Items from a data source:
----------

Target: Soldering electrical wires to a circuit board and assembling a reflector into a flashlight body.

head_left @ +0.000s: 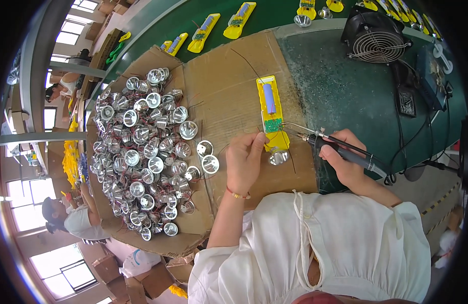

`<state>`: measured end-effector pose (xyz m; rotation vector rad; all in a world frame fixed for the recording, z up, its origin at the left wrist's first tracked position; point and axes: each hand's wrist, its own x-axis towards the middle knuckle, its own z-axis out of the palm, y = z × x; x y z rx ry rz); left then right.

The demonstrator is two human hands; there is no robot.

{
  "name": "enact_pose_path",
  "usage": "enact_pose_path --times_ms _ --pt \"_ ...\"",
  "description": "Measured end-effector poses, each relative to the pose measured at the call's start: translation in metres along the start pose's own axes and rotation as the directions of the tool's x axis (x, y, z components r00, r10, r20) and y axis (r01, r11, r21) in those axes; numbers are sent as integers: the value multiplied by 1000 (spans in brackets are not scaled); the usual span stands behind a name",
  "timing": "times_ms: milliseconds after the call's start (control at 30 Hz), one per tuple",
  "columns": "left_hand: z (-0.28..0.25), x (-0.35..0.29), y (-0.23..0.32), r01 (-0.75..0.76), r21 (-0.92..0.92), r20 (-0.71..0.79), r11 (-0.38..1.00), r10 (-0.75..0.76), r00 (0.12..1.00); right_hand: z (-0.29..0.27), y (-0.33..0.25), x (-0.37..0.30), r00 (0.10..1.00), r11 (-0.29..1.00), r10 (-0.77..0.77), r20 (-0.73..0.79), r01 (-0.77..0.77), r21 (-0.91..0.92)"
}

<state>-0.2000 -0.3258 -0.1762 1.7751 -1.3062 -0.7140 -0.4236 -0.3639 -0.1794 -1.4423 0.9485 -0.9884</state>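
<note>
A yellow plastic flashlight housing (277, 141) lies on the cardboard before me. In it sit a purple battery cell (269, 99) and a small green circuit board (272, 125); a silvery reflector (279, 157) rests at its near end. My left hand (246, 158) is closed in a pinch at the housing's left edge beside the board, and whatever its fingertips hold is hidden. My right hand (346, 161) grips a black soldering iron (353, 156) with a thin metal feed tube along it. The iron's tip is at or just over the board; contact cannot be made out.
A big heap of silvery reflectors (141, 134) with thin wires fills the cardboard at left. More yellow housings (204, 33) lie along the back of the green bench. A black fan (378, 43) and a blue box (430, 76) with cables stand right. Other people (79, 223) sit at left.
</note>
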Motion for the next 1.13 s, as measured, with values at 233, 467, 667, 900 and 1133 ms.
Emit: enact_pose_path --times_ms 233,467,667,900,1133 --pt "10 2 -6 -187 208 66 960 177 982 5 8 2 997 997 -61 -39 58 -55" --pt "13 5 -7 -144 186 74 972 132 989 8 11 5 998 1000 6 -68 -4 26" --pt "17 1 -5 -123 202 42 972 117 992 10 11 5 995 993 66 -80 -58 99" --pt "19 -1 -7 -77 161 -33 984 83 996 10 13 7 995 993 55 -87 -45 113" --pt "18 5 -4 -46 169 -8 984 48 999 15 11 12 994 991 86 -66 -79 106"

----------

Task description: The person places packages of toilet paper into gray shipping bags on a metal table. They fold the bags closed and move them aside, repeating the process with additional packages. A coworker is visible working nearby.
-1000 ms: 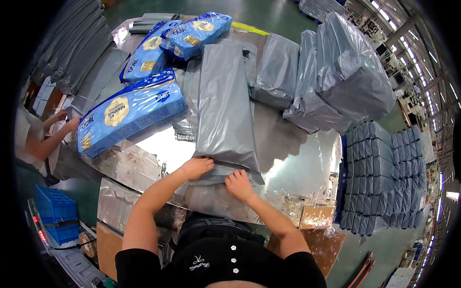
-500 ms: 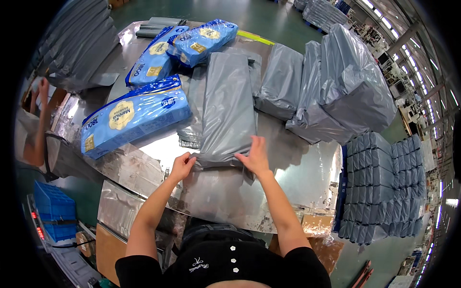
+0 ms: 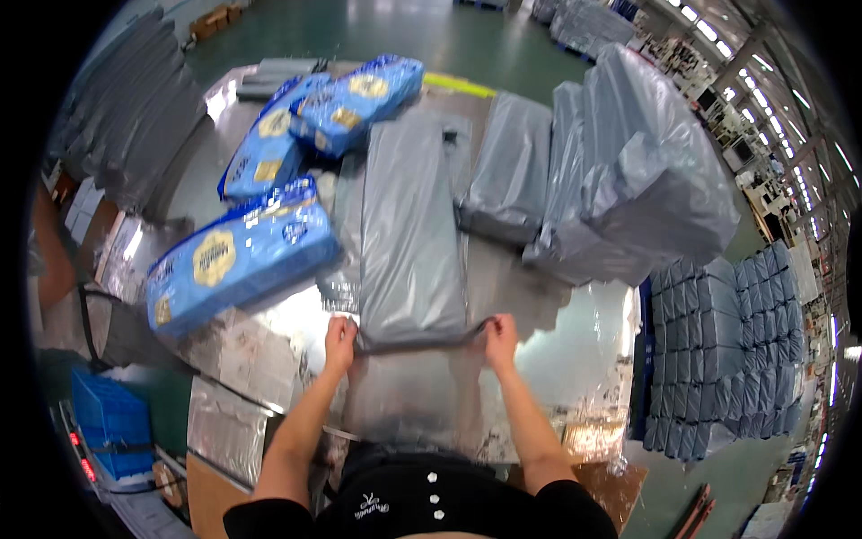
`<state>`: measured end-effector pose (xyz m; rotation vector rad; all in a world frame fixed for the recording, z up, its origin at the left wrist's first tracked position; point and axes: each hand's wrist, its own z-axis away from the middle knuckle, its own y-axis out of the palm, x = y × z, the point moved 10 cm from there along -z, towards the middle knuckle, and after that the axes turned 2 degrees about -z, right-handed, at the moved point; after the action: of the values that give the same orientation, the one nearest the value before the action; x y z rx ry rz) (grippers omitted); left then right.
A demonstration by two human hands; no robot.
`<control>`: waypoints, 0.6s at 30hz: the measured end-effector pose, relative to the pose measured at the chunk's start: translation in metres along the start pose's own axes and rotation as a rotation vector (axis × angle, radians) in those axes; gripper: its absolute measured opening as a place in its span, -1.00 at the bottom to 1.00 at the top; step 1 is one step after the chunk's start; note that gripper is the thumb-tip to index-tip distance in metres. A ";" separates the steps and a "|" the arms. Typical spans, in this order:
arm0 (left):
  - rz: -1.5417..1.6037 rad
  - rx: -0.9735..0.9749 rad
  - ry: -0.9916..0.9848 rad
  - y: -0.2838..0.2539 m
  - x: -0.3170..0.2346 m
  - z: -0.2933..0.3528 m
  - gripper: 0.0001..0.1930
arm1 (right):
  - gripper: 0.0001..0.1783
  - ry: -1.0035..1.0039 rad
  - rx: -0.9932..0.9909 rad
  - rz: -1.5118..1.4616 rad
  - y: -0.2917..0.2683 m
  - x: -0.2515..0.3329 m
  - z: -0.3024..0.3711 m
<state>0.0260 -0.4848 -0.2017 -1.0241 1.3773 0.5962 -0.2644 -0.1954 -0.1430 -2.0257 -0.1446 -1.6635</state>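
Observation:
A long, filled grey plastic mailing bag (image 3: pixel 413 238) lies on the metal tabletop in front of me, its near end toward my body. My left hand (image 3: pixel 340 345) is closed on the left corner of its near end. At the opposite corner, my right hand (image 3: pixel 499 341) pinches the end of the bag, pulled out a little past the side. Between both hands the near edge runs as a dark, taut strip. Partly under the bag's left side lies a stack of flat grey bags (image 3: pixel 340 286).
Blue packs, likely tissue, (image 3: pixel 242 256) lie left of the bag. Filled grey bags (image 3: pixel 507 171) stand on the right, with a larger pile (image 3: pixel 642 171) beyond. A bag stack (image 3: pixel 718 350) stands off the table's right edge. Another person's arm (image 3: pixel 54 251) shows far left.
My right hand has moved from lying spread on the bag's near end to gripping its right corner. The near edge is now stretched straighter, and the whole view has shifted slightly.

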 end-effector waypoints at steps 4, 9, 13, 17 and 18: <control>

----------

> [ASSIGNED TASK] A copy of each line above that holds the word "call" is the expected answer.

> [EXPECTED ANSWER]
  "description": "Measured end-effector poses, each relative to the pose measured at the call's start: translation in metres along the start pose's own axes and rotation as the directions of the tool's x axis (x, y, z components r00, r10, r20) and y axis (r01, r11, r21) in those axes; numbers are sent as integers: the value multiplied by 1000 (spans in brackets are not scaled); the usual span stands behind a name",
  "timing": "times_ms: milliseconds after the call's start (control at 30 Hz), one per tuple",

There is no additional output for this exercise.